No, it's like regular crowdfunding (think Kickstarter where you see a pitch
and add your credit card) but you get equity in the company instead of a
product. It's still not a publicly traded corporation, just another private
company but with way more individual investors owning small stakes.

AngelList [1], Fundable [2], and SyndicateRoom [3] are some popular choices
for equity crowdfunding.

[1] [https://angel.co/invest](https://angel.co/invest) [2]
[https://www.fundable.com](https://www.fundable.com) [3]
[https://www.syndicateroom.com](https://www.syndicateroom.com)

------
deepsand
I’m interested to know to how much their data breach in 2017 [0] impacted
attrition. This breach included email addresses and encrypted passwords.
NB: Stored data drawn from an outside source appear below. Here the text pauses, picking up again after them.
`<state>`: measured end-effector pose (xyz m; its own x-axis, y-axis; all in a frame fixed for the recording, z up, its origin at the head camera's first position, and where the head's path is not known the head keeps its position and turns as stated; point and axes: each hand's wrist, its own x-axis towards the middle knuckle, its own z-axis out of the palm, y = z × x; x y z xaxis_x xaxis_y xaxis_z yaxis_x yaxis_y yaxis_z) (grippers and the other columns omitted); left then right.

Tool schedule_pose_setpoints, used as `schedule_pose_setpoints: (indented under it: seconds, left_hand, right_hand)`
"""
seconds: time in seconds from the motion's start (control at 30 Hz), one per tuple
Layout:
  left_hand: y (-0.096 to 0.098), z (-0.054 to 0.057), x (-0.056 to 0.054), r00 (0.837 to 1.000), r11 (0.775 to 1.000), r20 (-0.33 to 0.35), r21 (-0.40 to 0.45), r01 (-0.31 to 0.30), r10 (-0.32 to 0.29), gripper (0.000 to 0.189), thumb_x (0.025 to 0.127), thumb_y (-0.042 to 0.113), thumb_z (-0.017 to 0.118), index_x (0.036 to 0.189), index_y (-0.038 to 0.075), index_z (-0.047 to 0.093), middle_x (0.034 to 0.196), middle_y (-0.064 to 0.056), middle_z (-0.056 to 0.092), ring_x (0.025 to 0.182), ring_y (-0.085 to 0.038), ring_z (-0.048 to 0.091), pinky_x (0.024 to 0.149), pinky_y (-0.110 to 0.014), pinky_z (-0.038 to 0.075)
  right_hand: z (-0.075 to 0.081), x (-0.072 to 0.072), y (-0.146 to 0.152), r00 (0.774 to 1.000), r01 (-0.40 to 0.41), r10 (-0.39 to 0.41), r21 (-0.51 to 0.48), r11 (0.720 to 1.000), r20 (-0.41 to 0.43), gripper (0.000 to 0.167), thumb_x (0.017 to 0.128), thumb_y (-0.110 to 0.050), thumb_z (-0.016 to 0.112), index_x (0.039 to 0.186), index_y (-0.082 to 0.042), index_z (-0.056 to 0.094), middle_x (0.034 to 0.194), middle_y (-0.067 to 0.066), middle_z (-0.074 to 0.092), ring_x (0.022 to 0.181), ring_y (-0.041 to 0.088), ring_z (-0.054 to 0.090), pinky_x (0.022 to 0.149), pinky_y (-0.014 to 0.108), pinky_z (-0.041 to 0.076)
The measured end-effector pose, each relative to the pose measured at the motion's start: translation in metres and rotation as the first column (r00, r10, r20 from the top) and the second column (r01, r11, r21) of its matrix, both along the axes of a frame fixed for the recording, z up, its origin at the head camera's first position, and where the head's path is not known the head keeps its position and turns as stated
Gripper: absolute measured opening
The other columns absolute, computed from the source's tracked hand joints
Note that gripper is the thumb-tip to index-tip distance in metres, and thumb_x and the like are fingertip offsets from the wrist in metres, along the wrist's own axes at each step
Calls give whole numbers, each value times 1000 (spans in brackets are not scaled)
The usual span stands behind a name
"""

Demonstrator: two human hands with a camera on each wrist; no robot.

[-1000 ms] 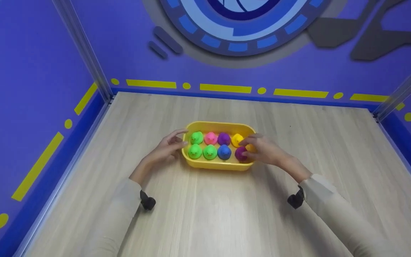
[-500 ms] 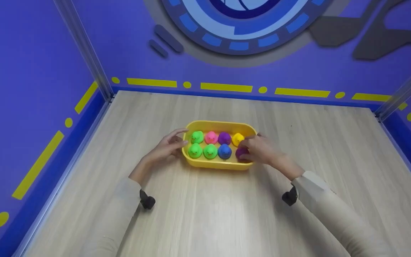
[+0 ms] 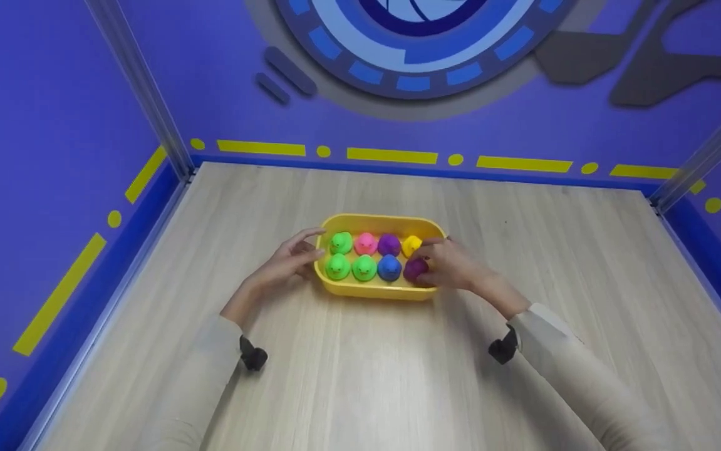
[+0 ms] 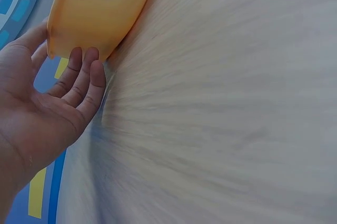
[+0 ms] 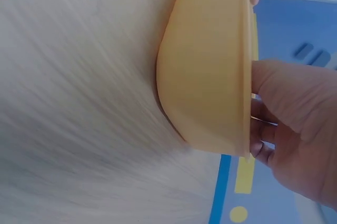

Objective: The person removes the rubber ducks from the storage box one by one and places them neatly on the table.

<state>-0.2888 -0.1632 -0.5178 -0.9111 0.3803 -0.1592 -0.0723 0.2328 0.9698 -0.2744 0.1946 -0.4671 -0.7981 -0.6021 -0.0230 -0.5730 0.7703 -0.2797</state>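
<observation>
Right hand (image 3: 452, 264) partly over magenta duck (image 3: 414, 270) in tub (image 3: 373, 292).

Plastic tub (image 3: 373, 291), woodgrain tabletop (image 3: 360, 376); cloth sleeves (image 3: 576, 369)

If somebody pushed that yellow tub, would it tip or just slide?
The yellow tub would probably slide rather than tip: it looks long and low, resting on the table. It is likely stiff, since its walls have a smooth, even curve. The toy ducks inside might shift, as gaps show between the rows.
</observation>
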Motion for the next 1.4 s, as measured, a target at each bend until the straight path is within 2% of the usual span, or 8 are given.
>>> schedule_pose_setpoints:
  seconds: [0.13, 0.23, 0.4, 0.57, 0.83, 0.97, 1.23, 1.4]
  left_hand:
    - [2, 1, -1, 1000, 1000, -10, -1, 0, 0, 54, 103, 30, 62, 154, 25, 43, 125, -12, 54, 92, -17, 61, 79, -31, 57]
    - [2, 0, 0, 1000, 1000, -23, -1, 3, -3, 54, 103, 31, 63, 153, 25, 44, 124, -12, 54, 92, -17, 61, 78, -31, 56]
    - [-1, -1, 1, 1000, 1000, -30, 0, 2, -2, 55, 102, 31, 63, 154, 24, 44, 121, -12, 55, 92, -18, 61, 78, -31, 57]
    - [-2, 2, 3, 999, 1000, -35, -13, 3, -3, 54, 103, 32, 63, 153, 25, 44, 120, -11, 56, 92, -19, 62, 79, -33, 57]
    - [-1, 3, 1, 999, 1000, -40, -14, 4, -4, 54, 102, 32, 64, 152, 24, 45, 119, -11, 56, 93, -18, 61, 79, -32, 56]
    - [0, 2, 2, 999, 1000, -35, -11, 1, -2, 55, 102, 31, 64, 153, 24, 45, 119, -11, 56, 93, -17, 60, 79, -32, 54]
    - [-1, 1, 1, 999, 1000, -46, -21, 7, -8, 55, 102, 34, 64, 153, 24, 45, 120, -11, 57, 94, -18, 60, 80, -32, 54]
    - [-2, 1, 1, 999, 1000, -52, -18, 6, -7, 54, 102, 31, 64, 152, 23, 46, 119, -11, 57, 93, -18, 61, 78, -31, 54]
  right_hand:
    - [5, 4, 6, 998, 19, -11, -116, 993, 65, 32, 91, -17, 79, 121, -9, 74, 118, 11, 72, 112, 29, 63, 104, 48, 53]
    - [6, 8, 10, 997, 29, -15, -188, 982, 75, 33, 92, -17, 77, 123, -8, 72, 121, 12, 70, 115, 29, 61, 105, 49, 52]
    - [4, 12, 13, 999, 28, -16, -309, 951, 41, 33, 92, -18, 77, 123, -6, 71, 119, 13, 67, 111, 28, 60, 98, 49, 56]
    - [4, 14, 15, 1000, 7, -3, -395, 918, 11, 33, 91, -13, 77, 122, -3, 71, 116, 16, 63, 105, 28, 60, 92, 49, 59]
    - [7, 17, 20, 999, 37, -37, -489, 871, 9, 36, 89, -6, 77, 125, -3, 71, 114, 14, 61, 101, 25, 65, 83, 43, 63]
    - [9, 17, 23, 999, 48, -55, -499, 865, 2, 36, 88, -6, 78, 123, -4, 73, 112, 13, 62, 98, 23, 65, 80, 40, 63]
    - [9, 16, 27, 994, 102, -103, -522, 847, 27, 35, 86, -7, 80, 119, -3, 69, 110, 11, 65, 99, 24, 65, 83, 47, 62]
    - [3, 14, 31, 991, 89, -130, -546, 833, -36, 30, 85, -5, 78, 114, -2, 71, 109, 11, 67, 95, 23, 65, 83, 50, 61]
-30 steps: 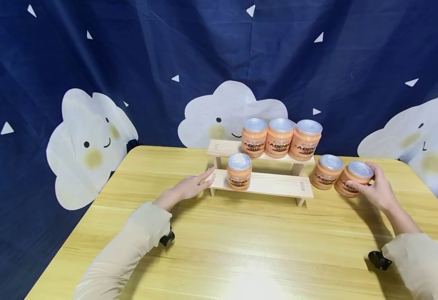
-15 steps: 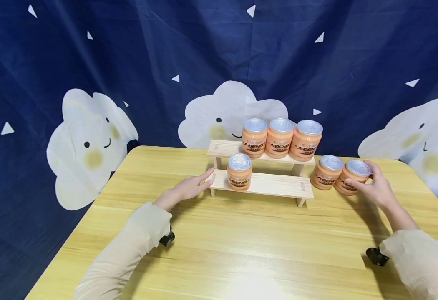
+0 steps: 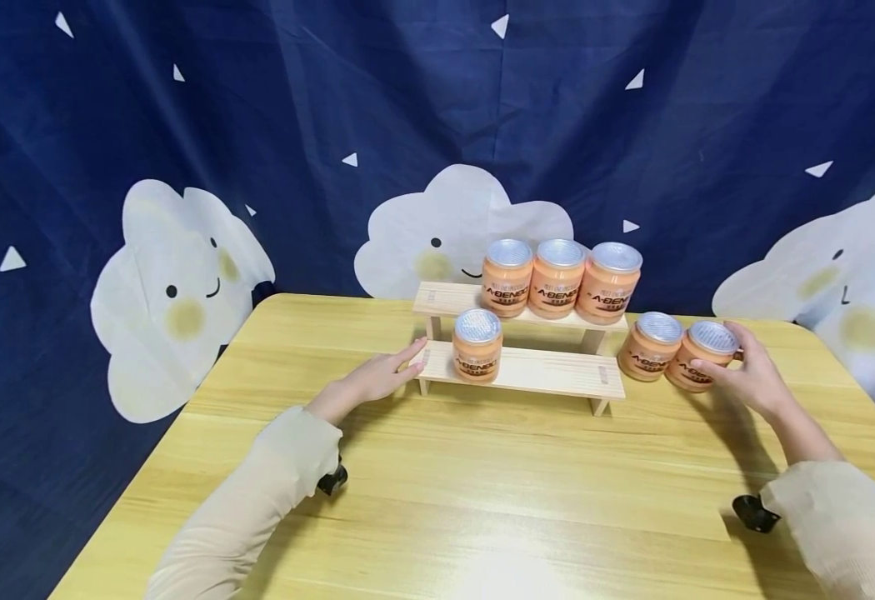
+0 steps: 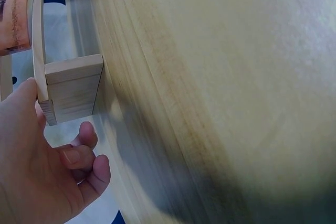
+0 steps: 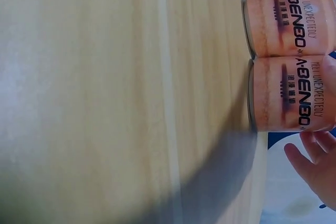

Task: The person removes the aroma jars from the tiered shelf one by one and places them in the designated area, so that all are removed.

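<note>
A two-tier wooden display stand (image 3: 527, 367) is in the middle of the table. My left hand (image 3: 370, 379) holds the left end of its lower board, thumb and forefinger at the edge; in the left wrist view its other fingers (image 4: 79, 156) curl below the board. To the right of the stand, my right hand (image 3: 756, 379) grips an orange jar (image 3: 691, 375) with a silver lid, thumb in front. That jar stands upright on the table, against a matching jar (image 3: 649, 354). In the right wrist view both labels face the camera.
Three matching jars (image 3: 557, 283) stand side by side on the upper board, towards its right. One more jar (image 3: 477, 354) is on the lower board, left of centre. Behind the wooden table (image 3: 422, 492) hangs a dark blue curtain (image 3: 317, 108) with white clouds.
My right hand has slid its jar slightly left and back, closing the small gap to the neighbouring jar. The left hand and the stand have stayed in place.
</note>
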`<control>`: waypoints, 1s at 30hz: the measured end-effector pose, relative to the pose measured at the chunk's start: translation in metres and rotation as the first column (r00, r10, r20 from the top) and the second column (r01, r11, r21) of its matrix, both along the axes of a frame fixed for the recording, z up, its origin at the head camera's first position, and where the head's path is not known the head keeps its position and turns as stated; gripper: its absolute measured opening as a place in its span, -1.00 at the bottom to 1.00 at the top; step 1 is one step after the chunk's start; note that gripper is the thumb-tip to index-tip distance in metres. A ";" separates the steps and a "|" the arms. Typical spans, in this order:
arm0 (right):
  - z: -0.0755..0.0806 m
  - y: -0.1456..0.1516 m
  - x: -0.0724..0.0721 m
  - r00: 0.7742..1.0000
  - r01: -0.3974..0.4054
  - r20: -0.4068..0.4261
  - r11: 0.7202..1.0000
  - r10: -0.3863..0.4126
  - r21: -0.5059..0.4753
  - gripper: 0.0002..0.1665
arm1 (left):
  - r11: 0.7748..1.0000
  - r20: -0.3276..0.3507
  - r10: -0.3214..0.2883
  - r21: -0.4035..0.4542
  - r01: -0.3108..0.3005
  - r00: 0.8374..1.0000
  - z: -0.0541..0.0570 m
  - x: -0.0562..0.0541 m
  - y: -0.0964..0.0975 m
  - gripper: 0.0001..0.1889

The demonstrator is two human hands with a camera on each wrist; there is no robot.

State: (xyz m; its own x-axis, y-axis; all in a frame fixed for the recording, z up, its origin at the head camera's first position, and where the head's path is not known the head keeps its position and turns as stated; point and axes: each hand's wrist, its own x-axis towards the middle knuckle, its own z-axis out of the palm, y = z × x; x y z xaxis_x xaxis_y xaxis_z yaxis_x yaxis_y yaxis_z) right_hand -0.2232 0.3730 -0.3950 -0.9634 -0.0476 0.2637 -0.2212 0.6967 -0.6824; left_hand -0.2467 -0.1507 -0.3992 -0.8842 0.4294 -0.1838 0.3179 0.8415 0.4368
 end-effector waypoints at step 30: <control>0.043 -0.077 0.023 0.973 0.047 -0.226 0.999 -0.050 -0.019 -0.13 | 1.000 -0.010 -0.001 0.012 0.001 1.000 0.002 0.003 0.000 -0.40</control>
State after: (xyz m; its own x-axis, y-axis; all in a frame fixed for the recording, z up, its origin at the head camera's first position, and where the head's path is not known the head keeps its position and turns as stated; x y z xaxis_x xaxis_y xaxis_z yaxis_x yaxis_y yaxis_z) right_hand -0.1999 0.2958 -0.3515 -0.8796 0.0026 0.4757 -0.3375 0.7013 -0.6279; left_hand -0.2441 -0.1503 -0.3970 -0.8855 0.4324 -0.1700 0.3229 0.8358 0.4441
I really enjoyed the service but like many, Spotify’s competing (albeit
subpar) features led me astray as I consolidated my listening to a single
platform. And being outside of the US and Canada, I couldn’t use it after the
2016 cut off.

Subsequently, 8tracks fell off the radar for me. Until news of the data
breach, which was much more annoying to hear about - as it was for a service I
couldn’t even use anymore. However, their transparency has always been great
and the post-mortem and customer comms were quick.

RIP 8tracks, I still miss the service and there is still a large gap in
curating playlists the way they did.

[0] [https://blog.8tracks.com/2017/06/27/password-security-
alert/](https://blog.8tracks.com/2017/06/27/password-security-alert/)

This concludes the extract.